Dia 2 deste mês foi o dia da mãe de todos os orixás (Que são divindades ou semideuses, guardiões dos elementos da natureza, de acordo com o panteão Africano. Estima-se aproximadamente 600 orixás primários na mitologia!. Para quem não sabe de quem estou falando, lhes apresento esta semana, Iemanjá, a senhora das águas.
Iemanjá também é ligada ao Candomblé, porém a imagem dela se tornou tão forte que é quase independente. Ela é representada por uma sereia de longos cabelos negros, é a mãe dos peixes e rege a maternidade.
O tema veio depois que uma amiga minha me contou que viajou à Bahia e lá viu mulheres jogando flores brancas no mar, em homenagem a Iemanjá. Acontece que não era bem homenagem e sim um agradecimento por alguma bênção recebida.

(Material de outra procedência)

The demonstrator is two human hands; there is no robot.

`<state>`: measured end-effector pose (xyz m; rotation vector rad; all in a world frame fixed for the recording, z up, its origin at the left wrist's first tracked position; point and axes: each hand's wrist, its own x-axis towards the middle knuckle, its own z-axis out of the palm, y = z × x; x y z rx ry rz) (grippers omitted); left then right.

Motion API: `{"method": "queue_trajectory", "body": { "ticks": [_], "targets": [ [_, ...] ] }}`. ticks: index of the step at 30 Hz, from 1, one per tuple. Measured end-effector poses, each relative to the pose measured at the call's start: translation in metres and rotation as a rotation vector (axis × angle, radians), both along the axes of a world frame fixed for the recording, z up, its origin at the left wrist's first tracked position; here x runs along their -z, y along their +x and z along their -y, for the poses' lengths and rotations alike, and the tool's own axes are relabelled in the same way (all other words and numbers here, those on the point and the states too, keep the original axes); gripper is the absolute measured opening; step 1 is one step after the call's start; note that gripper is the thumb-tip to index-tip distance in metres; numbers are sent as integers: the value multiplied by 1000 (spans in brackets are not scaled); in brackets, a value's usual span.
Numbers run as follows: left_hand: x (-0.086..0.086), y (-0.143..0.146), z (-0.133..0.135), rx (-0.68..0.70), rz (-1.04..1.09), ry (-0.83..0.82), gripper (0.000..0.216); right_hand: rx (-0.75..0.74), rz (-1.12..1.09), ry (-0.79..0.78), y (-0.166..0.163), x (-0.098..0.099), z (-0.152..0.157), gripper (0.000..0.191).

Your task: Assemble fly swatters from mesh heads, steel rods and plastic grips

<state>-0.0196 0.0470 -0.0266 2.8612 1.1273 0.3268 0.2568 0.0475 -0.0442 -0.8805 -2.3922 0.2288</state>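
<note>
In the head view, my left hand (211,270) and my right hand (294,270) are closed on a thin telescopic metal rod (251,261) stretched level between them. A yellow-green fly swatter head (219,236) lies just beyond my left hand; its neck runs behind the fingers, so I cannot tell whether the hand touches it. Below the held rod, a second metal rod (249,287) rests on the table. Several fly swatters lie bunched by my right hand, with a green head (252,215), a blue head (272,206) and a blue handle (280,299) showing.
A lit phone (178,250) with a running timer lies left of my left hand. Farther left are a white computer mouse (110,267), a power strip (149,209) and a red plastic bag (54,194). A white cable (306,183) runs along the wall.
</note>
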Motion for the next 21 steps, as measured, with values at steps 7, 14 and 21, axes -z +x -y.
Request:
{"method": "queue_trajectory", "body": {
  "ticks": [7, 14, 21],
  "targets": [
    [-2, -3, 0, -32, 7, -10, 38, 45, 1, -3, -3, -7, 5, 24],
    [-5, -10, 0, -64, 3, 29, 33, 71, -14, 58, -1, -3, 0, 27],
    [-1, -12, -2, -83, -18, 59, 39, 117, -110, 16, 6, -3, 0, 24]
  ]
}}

São consideradas filhas da deusa das águas: boas donas de casa, educadoras generosas que criam até filho de outros e mulheres que representam a melhor essência do mar, sendo imponentes, majestosas, belas, calmas, sensuais e cheias de dignidade, como uma sereia.
Recorrem a ela, mulheres que não conseguem engravidar, e os melhores sacrifícios à deusa incluem: flores brancas, cabras, galinhas, e patos, além de milho cozido com azeite, cebola e sal. Mas este último item, ninguém pode culpá-la por gostar não é?
Para saudá-la, basta dizer: odôiá! Seu metal é a prata e seu dia é o sábado! Eu particularmente sou católica, não cultuo outras divindades, mas eu acho que saber um pouco mais sobre o que há por ai, não faz mal! Tenha uma ótima semana!